LinuxQuestions.org
Review your favorite Linux distribution.
Go Back   LinuxQuestions.org > Forums > Non-*NIX Forums > Programming
User Name
Password
Programming This forum is for all programming questions.
The question does not have to be directly related to Linux and any language is fair game.

Notices

Reply
 
LinkBack Search this Thread
Old 12-01-2010, 05:21 AM   #1
Raptorialis
LQ Newbie
 
Registered: Apr 2008
Posts: 12

Rep: Reputation: 0
Advice: BASH Codes for html tag analysis


Hello, I would like to use Linux Bash Shell for html analysis of metatags in websites because i cannot afford to pay for windows SEO tools and to be honest i cannot stand windows. Also i want to feel like i am programming the internet rather than using GUI tools. Don't ask me why, its just the way i am right now.
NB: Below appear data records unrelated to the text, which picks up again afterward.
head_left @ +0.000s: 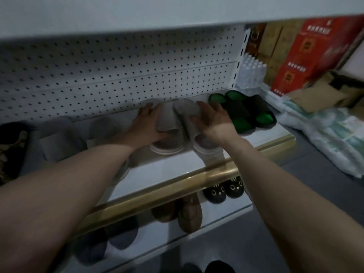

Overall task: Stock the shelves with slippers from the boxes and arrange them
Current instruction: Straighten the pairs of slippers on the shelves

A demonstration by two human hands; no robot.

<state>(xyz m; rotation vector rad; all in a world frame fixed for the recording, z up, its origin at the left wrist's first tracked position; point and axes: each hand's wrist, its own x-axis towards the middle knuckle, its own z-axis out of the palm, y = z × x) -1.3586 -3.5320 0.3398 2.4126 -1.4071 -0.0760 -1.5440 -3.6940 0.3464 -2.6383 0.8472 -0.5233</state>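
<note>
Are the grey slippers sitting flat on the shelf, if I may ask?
Flat: the grey slippers rest soles down on the shelf.

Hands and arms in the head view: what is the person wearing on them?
Left forearm and right forearm are bare to the frame edge, no sleeves. The left hand and right hand are ungloved, wrists without watch or bracelet; rings are too blurred to tell.

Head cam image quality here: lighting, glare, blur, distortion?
Head view: dim, left end of the shelf in deep shadow; glare streak on the gold rail; left hand, right hand and grey slippers slightly soft; wide-angle bows the upper shelf.
</note>
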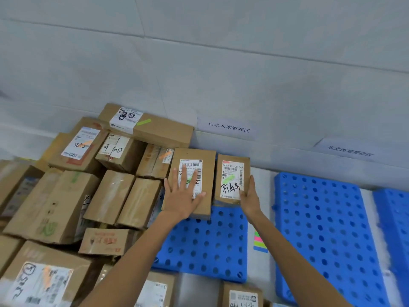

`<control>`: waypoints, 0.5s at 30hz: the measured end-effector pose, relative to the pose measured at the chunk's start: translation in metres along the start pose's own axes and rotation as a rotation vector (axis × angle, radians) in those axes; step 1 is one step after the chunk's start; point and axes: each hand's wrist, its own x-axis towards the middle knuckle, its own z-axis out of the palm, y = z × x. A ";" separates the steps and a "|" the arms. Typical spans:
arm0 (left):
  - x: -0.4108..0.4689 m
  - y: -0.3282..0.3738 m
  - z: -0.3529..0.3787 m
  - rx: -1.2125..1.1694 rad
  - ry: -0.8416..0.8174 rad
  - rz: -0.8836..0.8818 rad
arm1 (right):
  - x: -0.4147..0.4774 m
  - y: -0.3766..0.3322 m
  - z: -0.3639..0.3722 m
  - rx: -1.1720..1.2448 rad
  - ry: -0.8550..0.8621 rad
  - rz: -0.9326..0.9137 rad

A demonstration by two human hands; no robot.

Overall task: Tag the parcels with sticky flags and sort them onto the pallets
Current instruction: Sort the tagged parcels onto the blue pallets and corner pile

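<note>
Two cardboard parcels lie side by side at the far end of a blue perforated pallet point(205, 244). My left hand point(183, 196) rests flat with spread fingers on the larger left parcel point(205, 158), over its white label. My right hand point(250, 196) holds the right edge of the smaller parcel point(231, 180), thumb on its label, which bears a green mark and black handwriting. A pad of sticky flags point(259, 241) in green, pink and blue lies on the floor strip between the pallets.
A heap of several cardboard parcels point(66, 196) fills the left side. A second blue pallet point(327, 235) lies to the right, a third point(396, 218) at the right edge. Two paper zone signs point(228, 127) point(349, 151) hang on the wall. More parcels point(241, 295) sit near the bottom edge.
</note>
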 end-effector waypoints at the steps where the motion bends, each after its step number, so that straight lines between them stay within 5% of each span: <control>1: 0.000 0.000 -0.001 0.010 -0.004 0.003 | 0.003 -0.002 0.000 -0.009 0.004 0.007; 4: 0.000 0.000 -0.003 -0.011 -0.034 0.005 | 0.010 -0.007 0.001 -0.044 -0.004 0.035; 7: -0.002 -0.002 -0.015 -0.175 -0.035 0.005 | 0.018 -0.009 0.003 -0.335 0.137 -0.027; 11: 0.001 -0.030 -0.047 -0.460 0.419 0.026 | 0.018 -0.045 0.009 -0.334 0.297 -0.396; 15: 0.026 -0.088 -0.098 -0.543 0.786 -0.198 | 0.015 -0.106 0.029 -0.100 0.043 -0.470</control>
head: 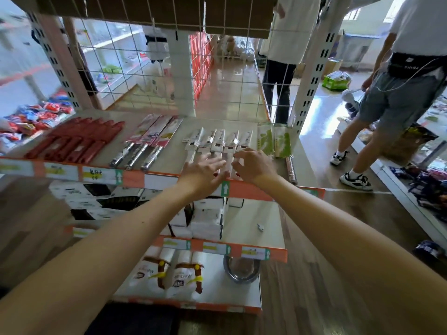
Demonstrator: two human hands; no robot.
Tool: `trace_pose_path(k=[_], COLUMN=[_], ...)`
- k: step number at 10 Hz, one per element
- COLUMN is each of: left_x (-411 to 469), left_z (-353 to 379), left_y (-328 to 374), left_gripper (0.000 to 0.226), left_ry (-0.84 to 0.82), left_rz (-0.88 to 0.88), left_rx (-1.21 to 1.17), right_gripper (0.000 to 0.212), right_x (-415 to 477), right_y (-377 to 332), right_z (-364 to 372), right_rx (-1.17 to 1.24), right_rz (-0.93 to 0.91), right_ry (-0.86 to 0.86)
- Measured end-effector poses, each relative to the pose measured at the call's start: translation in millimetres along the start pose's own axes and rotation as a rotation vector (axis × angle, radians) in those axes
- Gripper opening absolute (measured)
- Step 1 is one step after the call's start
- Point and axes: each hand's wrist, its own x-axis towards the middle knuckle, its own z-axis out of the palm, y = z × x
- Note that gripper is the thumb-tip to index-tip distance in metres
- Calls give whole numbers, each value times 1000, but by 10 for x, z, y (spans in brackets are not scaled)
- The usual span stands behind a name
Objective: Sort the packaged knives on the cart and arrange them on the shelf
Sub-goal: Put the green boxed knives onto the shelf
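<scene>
On the top shelf (169, 163) lie groups of packaged knives. Red-sleeved knives (79, 141) lie at the left, and three pink-carded knives with steel handles (147, 143) sit beside them. A row of several white-carded knives (217, 140) lies in the middle, and green-carded knives (275, 141) at the right. My left hand (205, 170) hovers over the near ends of the white-carded knives with its fingers spread. My right hand (251, 163) is just right of it, fingers loosely bent over the same row. Neither hand grips anything. No cart is in view.
A wire grid (217, 76) backs the shelf. White boxes (208, 218) fill the shelf below, white bags (169, 274) and a metal bowl (242, 269) the lowest one. Two people (391, 93) stand in the aisle at the right. Snack packets (31, 122) lie at the left.
</scene>
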Motion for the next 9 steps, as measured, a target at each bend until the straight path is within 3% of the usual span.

But anyway, my question is does anyone have some BASH scripts i could follow for html tag analysis or advice? Basically i am looking to get into SEO and want to be able to build my own SEO BASH toolset.

Thank you for any advice.

~Rap

Last edited by Raptorialis; 12-01-2010 at 05:23 AM.
 
Old 12-01-2010, 06:44 AM   #2
grail
Guru
 
Registered: Sep 2009
Location: Perth
Distribution: Manjaro
Posts: 7,207

Rep: Reputation: 1799Reputation: 1799Reputation: 1799Reputation: 1799Reputation: 1799Reputation: 1799Reputation: 1799Reputation: 1799Reputation: 1799Reputation: 1799Reputation: 1799
From other posts I have read it appears Perl has pretty good html parsing abilities.
 
Old 12-01-2010, 07:57 AM   #3
Raptorialis
LQ Newbie
 
Registered: Apr 2008
Posts: 12

Original Poster
Rep: Reputation: 0
Yes, i heard that as well, thank you. I have to say that i do not want to learn Perl because right now it will be too complicated for me. If i can do everything with wget, sed, awk and grep i would be much happier. If we take simply scanning an html page for metatags and then read them into variables and displaying them that would be a great place to start for me. If anyone knows bash please let me know if you have an example of accomplishing this then maybe i can extend the script as i learn more.

thank you
~Rap
 
Old 12-01-2010, 08:21 AM   #4
grail
Guru
 
Registered: Sep 2009
Location: Perth
Distribution: Manjaro
Posts: 7,207

Rep: Reputation: 1799Reputation: 1799Reputation: 1799Reputation: 1799Reputation: 1799Reputation: 1799Reputation: 1799Reputation: 1799Reputation: 1799Reputation: 1799Reputation: 1799
Well the tools you have listed do have their abilities, but as has been said to me many time, the main issue (ht|x)ml is that the structures can be spread over many lines and
hence these other tools can be less up to the job in some cases.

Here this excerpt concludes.